Forum Moderators: martinibuster

Message Too Old, No Replies

Program strips Adsense

         

varya

7:29 am on Jan 9, 2004 (gmt 0)

10+ Year Member



The new "free" version of Netcaptor completely strips Adsense out of the page.

It also displays its own content-targeted text ads.

KenB

3:47 pm on Jan 12, 2004 (gmt 0)

WebmasterWorld Senior Member 10+ Year Member



I did a test to see if the bot that provides NetCaptor with it's context sensitive ads properly identifies itself in the user_agent string. It does not. It identifies itself as:
Mozilla/4.0 (compatible; MSIE 6.0; Windows NT 5.1; .NET CLR1.0.3705; .NET CLR 1.1.4322)

This user_agent string is the exact UA string that my browser records minus the NetCaptor 7.5 entry. Either this is an odd coincidence or NetCaptor is providing the client's UA string to their ad supplier. Not only does this mean that NetCaptor is giving up personal user_agent data, but it means that the bot is not following standard practices of identifying itself correctly.

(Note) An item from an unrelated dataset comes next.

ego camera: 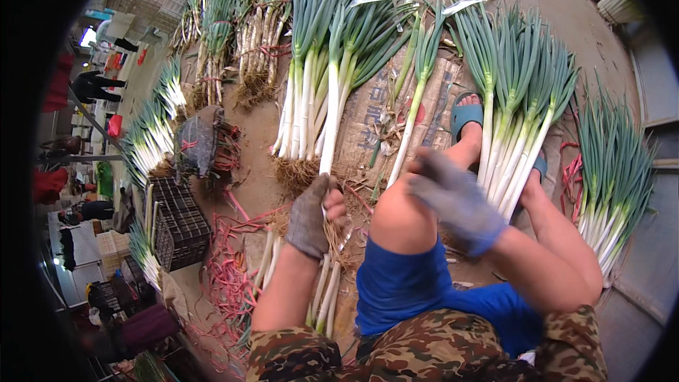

If it isn't bad enough that the latest version of NetCaptor has bugs that are causing it's ad-blocking features to be turned on while it is itself displaying ads that are based on the content of the webpage, it is denying webmasters the ability to block the bot that helps deliver NetCaptor its ads. This is the very essence of the definition of scumware or parasite.

For those who are interested the bot comes from the Class B IP block of 168.75.0.0 -168.75.255.255, which according to ARIN WHOIS belongs to ClearBlue Technologies

For those who are interested in blocking this bot, I'd recommend blocking the Class C IP address range of 168.75.65. In your .htaccess file the entry would be:

RewriteCond %{HTTP_HOST} ^168.75.65.
RewriteRule ^(.*) - [F]

I am monitoring the situation to see if NetCaptor's ad provider changes the IP address of their bot.

NetCaptor

3:58 pm on Jan 12, 2004 (gmt 0)

10+ Year Member



To KenB:

NetCaptor is not providing the UA of the user to our context sensitive ad provider. I'm not sure what "bot" you are referring to. NetCaptor can, at its users preference, add "NetCaptor" to the parenthetical subsection of the UA string. The user can turn that off, as it appears you have done.

¦ the content of the webpage, it is denying
¦ webmasters the ability to block the bot that
¦ helps deliver NetCaptor its ads. This is the
¦ very essence of the definition of scumware or
¦ parasite.

Does Opera let you do this? What we're doing is not any different than what Opera is doing.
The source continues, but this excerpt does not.